MILFORD, Mass. – Military police units trained for their upcoming deployment to Iraq with state-of-the-art equipment at Camp Edwards, Mass., March 19, 2009.
The 211th Military Police Battalion kicked off their annual training by practicing to enter and clear a suspected enemy stronghold at Camp Edward’s new “shoot house.”
The “shoot house” is equipped with a state-of-the-art video surveillance system to allow trainers to sit with commanders and provide a real-time and accurate assessment of a team’s skills.
The facilities at Camp Edwards are designed to provide a sense of realism so Soldiers can hone their warrior skills, build team cohesion, and make mistakes in a safe environment before they ever have to deploy to a combat zone.

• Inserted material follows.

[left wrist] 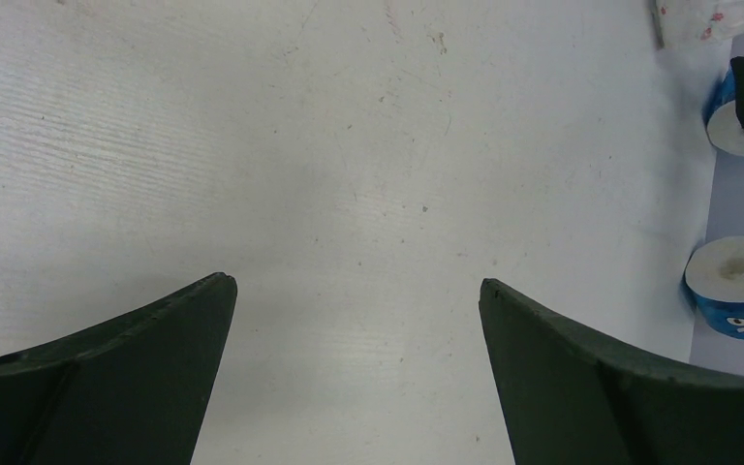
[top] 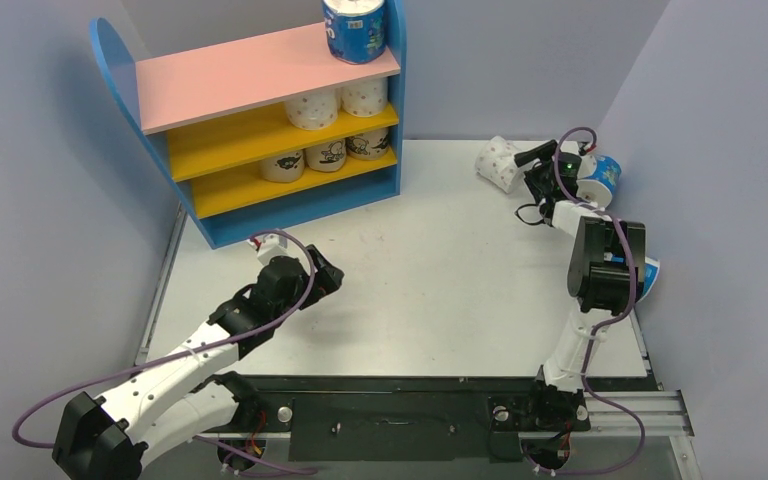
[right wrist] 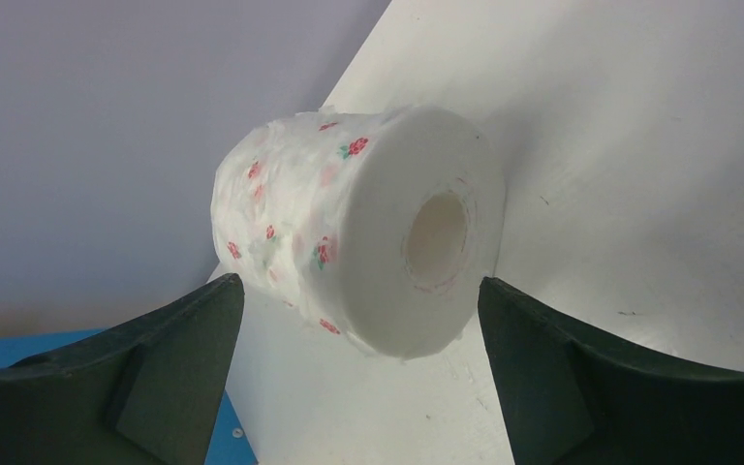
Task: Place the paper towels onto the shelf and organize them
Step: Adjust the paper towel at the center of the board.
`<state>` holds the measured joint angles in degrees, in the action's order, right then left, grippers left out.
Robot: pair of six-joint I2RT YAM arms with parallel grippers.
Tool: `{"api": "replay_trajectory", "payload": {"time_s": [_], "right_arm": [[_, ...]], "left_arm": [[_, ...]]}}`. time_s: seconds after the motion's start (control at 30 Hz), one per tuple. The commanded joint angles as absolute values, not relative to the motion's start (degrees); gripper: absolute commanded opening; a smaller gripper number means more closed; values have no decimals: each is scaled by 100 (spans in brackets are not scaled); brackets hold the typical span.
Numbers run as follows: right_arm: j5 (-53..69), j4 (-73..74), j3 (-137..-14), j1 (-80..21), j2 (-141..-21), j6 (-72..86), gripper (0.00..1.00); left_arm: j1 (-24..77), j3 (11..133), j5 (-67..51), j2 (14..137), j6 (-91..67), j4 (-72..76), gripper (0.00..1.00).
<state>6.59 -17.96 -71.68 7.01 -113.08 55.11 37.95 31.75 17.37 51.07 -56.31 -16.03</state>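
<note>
The shelf (top: 230, 80) carries an upright blue roll (top: 355, 30) on top, two dotted rolls (top: 312, 108) beneath and three cartoon rolls (top: 326, 154) lowest, while a rose-print roll (top: 497, 162) lies sideways near two blue rolls (left wrist: 736, 289) far right.

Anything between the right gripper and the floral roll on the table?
Nothing. Right wrist view: only bare table between the fingers of the open right gripper and the floral roll.

You are looking at a lab test cell: plain lilac walls (top: 520, 70) box in the white table (top: 440, 260), and a metal mounting rail (top: 660, 408) runs along the table's near edge.
</note>
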Motion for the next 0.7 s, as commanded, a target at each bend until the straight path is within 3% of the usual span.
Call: {"api": "replay_trajectory", "payload": {"time_s": [0.0,0.37,0.67], "right_arm": [[863,-2332,-7552,686,-11591,5594,87],[1086,-3089,-7703,695,-12087,5875,86],[1350,-3696,-7747,709,-12385,6033,73]], "left_arm": [[3825,3103,1880,4951,-5489,-1192,96],[3839,2606,1893,4384,-5306,-379,97],[3832,2557,1942,4457,-5289,-219,96]]}}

Sgt. Michael J. Geary, team leader, 747 Military Police Company said, “Having access to these facilities gives us the chance to teach younger Soldiers essential warrior skills during annual training so that when we go to our mobilization station we can spend more time refining those skills instead of teaching them.”
Geary has been deployed to Iraq twice as a military policeman, once to Saddam Hussein’s hometown of Tikrit and once to Iraq’s capitol city, Baghdad. The experience has left him familiar with what it takes to train for war.
“By training here we have more time to learn each others strengths and weaknesses in a safe, constructive environment,” said Geary.
After practicing small team tactics at the “shoot house,” Soldiers moved on to conducting larger scaled combat patrols in a simulated Iraqi town at the Maj. Jeffrey R. Calero Military Operations on Urban Terrain Training Site.
While patrolling, Soldiers came under attack from other Soldiers, who played the role of Iraqi civilians and insurgents. The civilians and insurgents were Soldiers who have experience patrolling Iraqi streets as military policemen. The role-players pushed their comrades hard to create an intense situation so they could learn hard lessons here, rather than in Iraq.
The insurgents ambushed the Soldiers using a type of paint ball training ammunition to shoot them. The Soldiers returned fire at the insurgents, who feigned injury only after they where hit by the training rounds.
After finishing a patrolling exercise at the MOUT Site, Spc. Mark A. Dotson, a vehicle driver, with the Headquarters Detachment, 211th Military Police Battalion, said, “I was anxious when I saw all of the people. They were on the roofs and walking all around us, it was intense.”
The MP units also used a tactical training base that simulates a forward operating base in places like Iraq, Afghanistan and Kosovo with guard towers, razor wire and an entry control point where Soldiers practiced base security procedures.
To round-out their training Soldiers received combat medical instruction, convoy operations, cultural awareness and Arabic language training.